Annddd that’s all for today folks. I really must do my chores now…..but first I think I’ll go on a walk. Yes, that is exactly what I’ll do. And then maybe go to the store and look for stuff I don’t need. Like a dog. A lab. A yellow lab. A male yellow lab. A male yellow lab named Winston. Someone give me money so I can get a dog…..A male yellow lab named Winston. Or Fred. Or Herbert. Herbert Fitzpatrick the 4th. I think I would name him the latter. I’d call him Fitz for short.

Terms of Endearment – Part 1

Here are some Type 1 diabetes terms of endearment I like to use on a regular basis.

“I’m high” – When the blood sugar is high…sometimes can cause a sleepy dazed look which people might actually mistake for a drug induced high….I’m just high on life, man. Peace, love and happiness.

“I’m low” – When blood sugar is low. If a diabetic ever says this around you get them some sugar, but whatever you do, DO NOT let them inside a grocery store! Terrible things may happen….lime jello might be bought. For the love of God, keep them away!!! Oh the humanity!

“We got a bleeder.” – This happens when I prick my finger and it continues to bleed after a longish (30 second) period of time. It’s annoying really….especially if you touch something not realizing and leave a trail of blood…kind of gross…to other people…I think my blood and wherever it lands is awesome. Sometimes I reread what I type and I don’t make sense….deal with it, yo.

“Son of a!!!!” – This happens when I change my pump site and it is  a hurtful one. 7 times out of 10 it doesn’t really hurt, but when it does…SON OF A!! That’s gonna leave a mark. (Tommy Boy) I hope most of you got that..otherwise we can’t be friends.
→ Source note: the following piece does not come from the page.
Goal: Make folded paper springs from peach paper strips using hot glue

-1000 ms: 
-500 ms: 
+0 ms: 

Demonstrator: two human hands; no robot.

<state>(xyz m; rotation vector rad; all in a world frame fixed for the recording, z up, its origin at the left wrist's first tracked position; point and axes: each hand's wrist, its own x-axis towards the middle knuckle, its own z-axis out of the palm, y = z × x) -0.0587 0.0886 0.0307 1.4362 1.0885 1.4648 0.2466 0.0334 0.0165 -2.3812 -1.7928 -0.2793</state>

“Is this Diet?” – A diet soda is not always recognizable in a restaurant setting. Just accept it if I ask you to try my soda and tell me what you think of it’s diet/ non-diet status.

The Blood Fountain Gusher – This is what I refer to when I prick my finger and blood literally shoots out my finger tips. It doesn’t happen often, but it is a sight to behold when it does. I should probably be a super hero. I shall from this day forward only respond to “Emily the Finger Blood Shooter Outer”…. that sounds pretty legit and awesome, right? Not lame at all….no, sir. Not lame at all.

“Your mom goes to college.”  – That has noting to do with diabetes I just wanted to quote Napoleon Dynamite. Gosh!

My Beeps/ Pumps/ Pumpers/ Pumpies/ Fred – A list of some of my nicknames for my insulin pump. It prefers to be called “Insulin Pump the 3rd”, but I just think that’s too pretentious and I refuse to give into the demands of my beeps.

I’ve decided to make this post a Part 1 of a series  because  even though I have more diabetes terms I like to use, I’m ready to move on to a new task for the evening. I call it put on the jam jams and jam. A delightful time that consists of pajamas and the singing (or off key bellowing) of lovely tunes…like the Avett Brothers or some other really awesome band.